Problem details
All of the data below should be returned exactly.

Supplied material
=-=-=

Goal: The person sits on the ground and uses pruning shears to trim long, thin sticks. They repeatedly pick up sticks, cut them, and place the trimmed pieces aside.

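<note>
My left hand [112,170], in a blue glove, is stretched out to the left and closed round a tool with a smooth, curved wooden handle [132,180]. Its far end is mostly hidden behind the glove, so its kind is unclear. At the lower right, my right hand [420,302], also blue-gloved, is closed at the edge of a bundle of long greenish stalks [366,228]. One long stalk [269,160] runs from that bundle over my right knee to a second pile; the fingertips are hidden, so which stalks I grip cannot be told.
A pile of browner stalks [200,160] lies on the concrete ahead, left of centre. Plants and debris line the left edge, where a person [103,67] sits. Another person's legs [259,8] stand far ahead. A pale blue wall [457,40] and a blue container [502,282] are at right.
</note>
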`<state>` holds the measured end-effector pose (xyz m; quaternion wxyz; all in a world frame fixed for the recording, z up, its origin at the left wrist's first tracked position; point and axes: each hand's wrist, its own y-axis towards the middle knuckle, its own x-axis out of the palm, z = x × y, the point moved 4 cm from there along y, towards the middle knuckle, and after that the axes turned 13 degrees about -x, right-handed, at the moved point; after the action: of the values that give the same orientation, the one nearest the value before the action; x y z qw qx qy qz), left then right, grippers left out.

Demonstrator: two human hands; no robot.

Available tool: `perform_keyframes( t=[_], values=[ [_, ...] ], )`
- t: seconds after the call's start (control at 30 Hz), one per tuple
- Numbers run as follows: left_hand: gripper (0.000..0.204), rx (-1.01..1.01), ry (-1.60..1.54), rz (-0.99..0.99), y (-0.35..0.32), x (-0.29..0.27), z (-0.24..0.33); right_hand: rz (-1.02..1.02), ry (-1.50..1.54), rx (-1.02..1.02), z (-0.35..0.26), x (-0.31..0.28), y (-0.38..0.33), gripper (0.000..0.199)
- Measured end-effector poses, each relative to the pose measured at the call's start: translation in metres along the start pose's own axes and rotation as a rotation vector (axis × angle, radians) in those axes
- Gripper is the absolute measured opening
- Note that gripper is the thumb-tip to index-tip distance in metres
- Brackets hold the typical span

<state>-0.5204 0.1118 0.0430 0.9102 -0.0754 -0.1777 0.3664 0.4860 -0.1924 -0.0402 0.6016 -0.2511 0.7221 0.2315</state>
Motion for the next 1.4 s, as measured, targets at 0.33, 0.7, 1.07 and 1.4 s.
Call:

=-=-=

Exercise answer
Goal: The person sits on the ground and uses pruning shears to trim long, thin sticks. They repeatedly pick up sticks, cut them, and place the trimmed pieces aside.

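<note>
My left hand [112,170], in a blue glove, is stretched out to the left and closed round a tool with a smooth, curved wooden handle [132,180]. Its far end is mostly hidden behind the glove, so its kind is unclear. At the lower right, my right hand [420,302], also blue-gloved, is closed at the edge of a bundle of long greenish stalks [366,228]. One long stalk [269,160] runs from that bundle over my right knee to a second pile; the fingertips are hidden, so which stalks I grip cannot be told.
A pile of browner stalks [200,160] lies on the concrete ahead, left of centre. Plants and debris line the left edge, where a person [103,67] sits. Another person's legs [259,8] stand far ahead. A pale blue wall [457,40] and a blue container [502,282] are at right.
</note>
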`<state>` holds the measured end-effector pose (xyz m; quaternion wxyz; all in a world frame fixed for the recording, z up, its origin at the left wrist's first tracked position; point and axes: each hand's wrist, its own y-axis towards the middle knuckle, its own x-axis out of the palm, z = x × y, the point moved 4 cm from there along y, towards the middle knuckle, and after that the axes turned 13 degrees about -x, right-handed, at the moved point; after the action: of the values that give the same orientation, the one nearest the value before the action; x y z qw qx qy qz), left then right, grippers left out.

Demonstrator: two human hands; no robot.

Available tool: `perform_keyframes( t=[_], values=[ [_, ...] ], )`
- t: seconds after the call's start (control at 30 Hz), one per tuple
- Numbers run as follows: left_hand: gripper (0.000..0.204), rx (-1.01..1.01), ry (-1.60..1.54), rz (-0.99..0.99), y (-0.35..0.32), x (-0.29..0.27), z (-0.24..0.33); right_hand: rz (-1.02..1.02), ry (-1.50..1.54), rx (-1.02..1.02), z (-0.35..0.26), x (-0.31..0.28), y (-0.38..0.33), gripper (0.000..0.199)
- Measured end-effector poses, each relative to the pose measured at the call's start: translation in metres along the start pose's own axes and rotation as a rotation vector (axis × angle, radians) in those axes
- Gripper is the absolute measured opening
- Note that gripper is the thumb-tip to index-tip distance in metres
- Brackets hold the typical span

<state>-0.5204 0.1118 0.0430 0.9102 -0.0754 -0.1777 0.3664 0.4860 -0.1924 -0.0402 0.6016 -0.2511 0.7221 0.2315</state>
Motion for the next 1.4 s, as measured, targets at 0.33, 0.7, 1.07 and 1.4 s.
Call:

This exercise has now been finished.